Saw it yesterday (Snow Day! Yippee!). I liked it, but didn’t love it. A few points:

  • Even though Batman is only a few years old (10?), it doesn’t have the “play the comic book straight” feel that these new movies do. (I am inclined to chalk that up to the influence of the Matrix and the X-Men, but what do I know?) Batman uses some of the dark imagery and psychosis of Miller’s Dark Knight, but it is played over the top in most other respects. Within that context, DareDevil is a smaller, more human scale film that seriously attempts to place a superhero within a more realistic context - okay, it requires a huge suspension of disbelief on a number of fronts, but DD-the-movie’s intent seems very different than Batman-the-movie’s, and more true to the intent of a comic book.

  • DD and Spiderman both suffer from one aspect of “let’s adapt a long running book into a movie”: They cram too much in.

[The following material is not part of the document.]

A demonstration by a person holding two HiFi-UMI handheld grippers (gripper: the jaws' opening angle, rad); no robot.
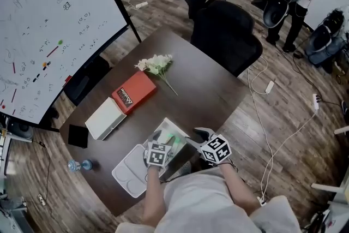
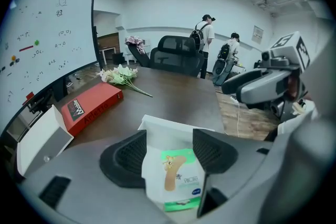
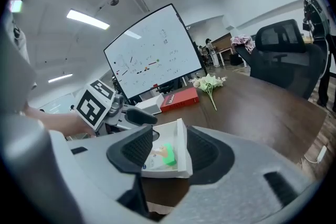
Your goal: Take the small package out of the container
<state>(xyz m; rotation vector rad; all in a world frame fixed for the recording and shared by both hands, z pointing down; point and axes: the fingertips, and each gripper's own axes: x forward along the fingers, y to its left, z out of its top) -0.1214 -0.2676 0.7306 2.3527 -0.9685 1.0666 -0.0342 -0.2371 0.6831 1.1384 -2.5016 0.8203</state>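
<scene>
The white open container [image 1: 173, 126] stands near the table's front edge. In it lies the small package [image 1: 172, 142], white with a green band and a tan picture. My left gripper [image 1: 166, 143] points down into the container; in the left gripper view the package [image 2: 173, 176] sits between the pads [image 2: 126, 157] with the left gripper [image 2: 169, 150] open around it. My right gripper [image 1: 195, 137] is open at the container's right corner. In the right gripper view the container wall [image 3: 181, 152] and package [image 3: 160, 153] show beyond its jaws [image 3: 170, 147].
A white lid or tray [image 1: 130, 173] lies left of the container. Farther back are a red book [image 1: 134, 91], a white box [image 1: 105, 118], flowers [image 1: 157, 64] and a black pad [image 1: 78, 136]. A whiteboard [image 1: 49, 24] stands left, a black chair [image 1: 226, 33] behind the table.
</scene>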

In DD’s case we get the origin, his internal conflicts a full love-interest cycle, two villains, etc. I agree with the posters who were open to leaving the KPin closure to a sequel. I would prefer to see a smaller snippet of an existing comic book hero’s arc in the first movie…

  • I thought Spiderman did a better job showing the job Peter Parker gets from being Spiderman and also using the computer effect to visualize what swinging through the air might be like. (I was impressed when Spidey is chasing his uncle’s killer and is headed in one direction, the car turns and he shoots a web off to the right and is jerked towards that direction - it felt authentic for that moment). But I thought DD did a better job with the character’s internal conflict.

  • I was okay with Affleck. I am also a huge Jennifer Garner fan so was okay with her portrayal, but saw no need for the green contacts. She never came across as Greek - she was an athletic babe of indeterminant ethnicity - and that was okay.

  • I agree with the stained-glass, Bullseye wouldn’t miss issue. Also, if both hands were full with fragments, how could he use both hands to fire individual pieces? A minor nit, but there you have it.

All in all, a worthy movie - I hope it does well, if only to keep the whole “do movies based on comics and play them straight” trend going…

Enderw24 yes, we must use spoiler tags :).

Seriously, I can’t see Daredevil till it comes out here which isn’t for a month or so yet (IIRC). I’ve been looking forward to it for a while and since it got mostly bad reviews I’ve been reading this thread with interest.

Umm, I think you’re ignoring the “is an assassin working for the Kingpin” aspect of Elektra’s character from the comics, which is completely missing from the movie.

Nah, I said “pretty much”. Also she didn’t become an assassin until after she went and trained with the hand, so as far as DD’s first (and hopefully not last) movie is concerned they were pretty close to her origin IMO. There’s plenty of time for them to twist things around later.

Nah, I said “pretty much”. Also she didn’t become an assassin until after she went and trained with the hand, so as far as DD’s first (and hopefully not last) movie is concerned they were pretty close to her origin IMO. There’s plenty of time for them to twist things around later.

I liked it. The opening titles were pretty cool (would have been 100 times better for 10% extra effort to make them accurate, but still cool)

The sonar effect was nifty also.

I sat next to a comic book person and he said the names of the fighters DDs dad went up against are comic book people (inkers, writers, etc)

I assume people saw the Stan Lee cameo (Matt uses his can to stop him from walking into a car, SL was reading a newspaper)

Brian

I suppose the writer deserves an “E” for effort for hand-waving instead of just ignoring the issue, but this doesn’t stand up to examination. There are too many obvious applications to the stuff (e.g. temporarily restraing crooks, just like Spidey himself does) if it can be mass-produced.

Hi, I’m a super villan who wants to get spidey so I’ll just go down to the patent office and beat up people untill they tell me who invented web-fluid because I bet the inventor of it knows who spider man is. Then I’ll just go after the inventors’ familly untill he spills the beans.

With great patents comes great responsibility.